È stato dimostrato che i farmaci che facilitano il sonno (il cui uso ha controindicazioni ed è sconsigliato per più di una settimana) siano meno utili di quanto comunemente si creda e generino effetti meno sostanziali per l’organismo rispetto a quelli prodotti dal sonno “naturale”.
Secondo Matt Bianchi, capo del Dipartimento di medicina del sonno al Massachusetts General Hospital, le persone che fanno uso di sonniferi dormono mediamente soltanto 30-40 minuti in più rispetto alle persone che non ne fanno uso.

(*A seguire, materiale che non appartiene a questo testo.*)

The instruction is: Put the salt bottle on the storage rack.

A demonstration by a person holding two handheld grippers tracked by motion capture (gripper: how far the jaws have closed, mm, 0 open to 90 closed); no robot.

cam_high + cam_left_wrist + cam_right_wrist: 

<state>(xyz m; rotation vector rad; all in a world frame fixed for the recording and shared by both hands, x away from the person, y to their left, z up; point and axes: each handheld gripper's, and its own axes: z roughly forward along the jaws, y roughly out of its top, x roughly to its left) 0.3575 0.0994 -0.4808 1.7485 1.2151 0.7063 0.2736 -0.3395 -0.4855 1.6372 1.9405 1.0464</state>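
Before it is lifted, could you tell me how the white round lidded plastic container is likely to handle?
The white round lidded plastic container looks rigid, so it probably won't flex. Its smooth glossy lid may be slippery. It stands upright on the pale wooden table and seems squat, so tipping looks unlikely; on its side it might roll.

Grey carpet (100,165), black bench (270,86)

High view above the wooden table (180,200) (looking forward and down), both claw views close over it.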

Inoltre non esistono farmaci di questo genere in grado di imitare esattamente le fasi del sonno nella sua progressione naturale: molti, per esempio, reprimono la fase REM (Rapid Eye Movement) rischiando di ridurre o eliminare l’effetto rigenerante del sonno.
Una soluzione la stanno finendo di sviluppare Charles Czeisler, capo del dipartimento di disturbi del sonno e dei ritmi circadiani al Brigham and Women’s Hospital a Boston, e Steven Lockley, neuroscienziato a Harvard, attraverso un sistema di luci artificiali che sarà utilizzato dalla NASA sulla Stazione Spaziale Internazionale a ottobre 2016 per indurre o quantomeno favorire il sonno al momento giusto. Verranno utilizzate progressivamente una serie di luci durante la giornata: una luce della stessa lunghezza d’onda della luce diurna, quindi in grado di tenerci più svegli, lascerà spazio man mano con un graduale passaggio a luci di lunghezza d’onda più adatta alle fasi che precedono l’addormentamento. Insomma, meglio dei farmaci, potrebbero fare gli effetti delle luci artificiali che imitano quelle naturali sulle quali è basato il ritmo del sonno umano.
I benefici che il nostro corpo trae dal sonno sono ancora non completamente documentati, ma si sa bene invece cosa smette di funzionare o comincia a funzionare male nell’ organismo nei casi in cui il sonno è disturbato o insufficiente. Diverse ricerche scientifiche hanno mostrato una correlazione tra disturbi del sonno e altre malattie più o meno gravi: in alcuni casi i disturbi possono persino funzionare come “marcatori precoci”.
Durante i cicli di sonno profondo, nella fase REM, i movimenti incontrollati del corpo vengono normalmente impediti da uno stato di paralisi dei muscoli scheletrici: quando questo meccanismo neurobiologico non funziona correttamente, come nel caso di alterazioni di tipo genetico, la persona può muoversi nel sonno in modo non cosciente. Più della metà dei pazienti che presentavano disturbi del sonno, in uno studio del Centro di Ricerca del Sonno dell’Hôpital du Sacré-Coeur a Montréal, hanno sviluppato – a distanza di dodici anni dall’inizio della ricerca – alcune forme di malattie neurodegenerative come il morbo di Parkinson e la demenza da corpi di Lewy.
Altre correlazioni si verificano nel caso delle apnee notturne, un disturbo del sonno caratterizzato da una sospensione o riduzione del respiro che può verificarsi più volte e per diversi secondi in uno stesso ciclo di sonno, causando una serie di microrisvegli necessari alla riattivazione della normale respirazione (la mattina seguente, il più delle volte, il paziente non ha memoria di questi risvegli). Alcuni trial clinici hanno mostrato una correlazione significativa tra le apnee notturne e il diabete, le malattie cardiovascolari e la possibile insorgenza di deficit cognitivi.
Circa il dieci per cento delle persone che soffrono di insonnia cronica, infine, mostrano alcuni tipi di deficit cognitivi durante le ore diurne. In genere, diversi studi hanno associato l’insonnia a un ampio quadro di altre malattie, dalla depressione all’ipertensione ai disturbi cardiovascolari, motori e cognitivi.